▸ **Required action**
Your answer must match the entries below word for word.
---------------
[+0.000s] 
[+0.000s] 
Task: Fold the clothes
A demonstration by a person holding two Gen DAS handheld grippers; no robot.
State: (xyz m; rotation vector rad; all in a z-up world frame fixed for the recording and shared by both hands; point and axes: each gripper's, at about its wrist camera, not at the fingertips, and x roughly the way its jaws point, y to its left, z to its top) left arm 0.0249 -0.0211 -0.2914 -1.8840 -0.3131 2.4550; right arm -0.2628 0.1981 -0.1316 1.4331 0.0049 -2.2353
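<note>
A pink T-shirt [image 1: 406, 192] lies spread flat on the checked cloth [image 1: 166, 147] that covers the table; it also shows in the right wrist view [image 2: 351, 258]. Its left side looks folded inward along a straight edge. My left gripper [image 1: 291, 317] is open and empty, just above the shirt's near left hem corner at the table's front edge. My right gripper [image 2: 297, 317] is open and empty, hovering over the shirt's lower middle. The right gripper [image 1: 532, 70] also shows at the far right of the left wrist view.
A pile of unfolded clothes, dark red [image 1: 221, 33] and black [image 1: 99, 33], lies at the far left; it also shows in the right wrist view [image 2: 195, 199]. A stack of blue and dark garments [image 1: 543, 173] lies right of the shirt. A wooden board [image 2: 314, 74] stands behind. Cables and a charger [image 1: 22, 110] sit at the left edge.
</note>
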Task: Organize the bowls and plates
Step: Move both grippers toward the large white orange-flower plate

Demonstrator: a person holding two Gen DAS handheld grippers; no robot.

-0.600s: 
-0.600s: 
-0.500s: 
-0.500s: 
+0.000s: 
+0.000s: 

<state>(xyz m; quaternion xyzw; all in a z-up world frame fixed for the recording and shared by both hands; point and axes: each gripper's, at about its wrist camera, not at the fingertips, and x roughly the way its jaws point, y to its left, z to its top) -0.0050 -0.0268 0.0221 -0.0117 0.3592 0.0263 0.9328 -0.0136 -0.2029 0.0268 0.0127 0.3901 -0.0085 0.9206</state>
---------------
▸ **Output for this task**
[+0.000s] 
[+0.000s] 
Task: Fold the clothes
A demonstration by a person holding two Gen DAS handheld grippers; no robot.
State: (xyz m; rotation vector rad; all in a z-up world frame fixed for the recording and shared by both hands; point and axes: each gripper's, at about its wrist camera, not at the fingertips, and x roughly the way its jaws point, y to its left, z to its top) left arm 0.0249 -0.0211 -0.2914 -1.8840 -0.3131 2.4550; right arm -0.2628 0.1981 -0.1316 1.4331 0.0049 -2.2353
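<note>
A pink T-shirt [image 1: 406, 192] lies spread flat on the checked cloth [image 1: 166, 147] that covers the table; it also shows in the right wrist view [image 2: 351, 258]. Its left side looks folded inward along a straight edge. My left gripper [image 1: 291, 317] is open and empty, just above the shirt's near left hem corner at the table's front edge. My right gripper [image 2: 297, 317] is open and empty, hovering over the shirt's lower middle. The right gripper [image 1: 532, 70] also shows at the far right of the left wrist view.
A pile of unfolded clothes, dark red [image 1: 221, 33] and black [image 1: 99, 33], lies at the far left; it also shows in the right wrist view [image 2: 195, 199]. A stack of blue and dark garments [image 1: 543, 173] lies right of the shirt. A wooden board [image 2: 314, 74] stands behind. Cables and a charger [image 1: 22, 110] sit at the left edge.
</note>
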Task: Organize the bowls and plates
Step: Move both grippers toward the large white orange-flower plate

Demonstrator: a person holding two Gen DAS handheld grippers; no robot.

-0.600s: 
-0.600s: 
-0.500s: 
-0.500s: 
+0.000s: 
+0.000s: 

<state>(xyz m; quaternion xyzw; all in a z-up world frame fixed for the recording and shared by both hands; point and axes: each gripper's, at about its wrist camera, not at the fingertips, and x roughly the way its jaws point, y to its left, z to its top) -0.0050 -0.0268 0.0221 -0.0117 0.3592 0.0263 0.9328 -0.0136 -0.2029 0.0268 0.0127 0.3901 -0.0085 0.9206</state>

The exercise is complete as it stands.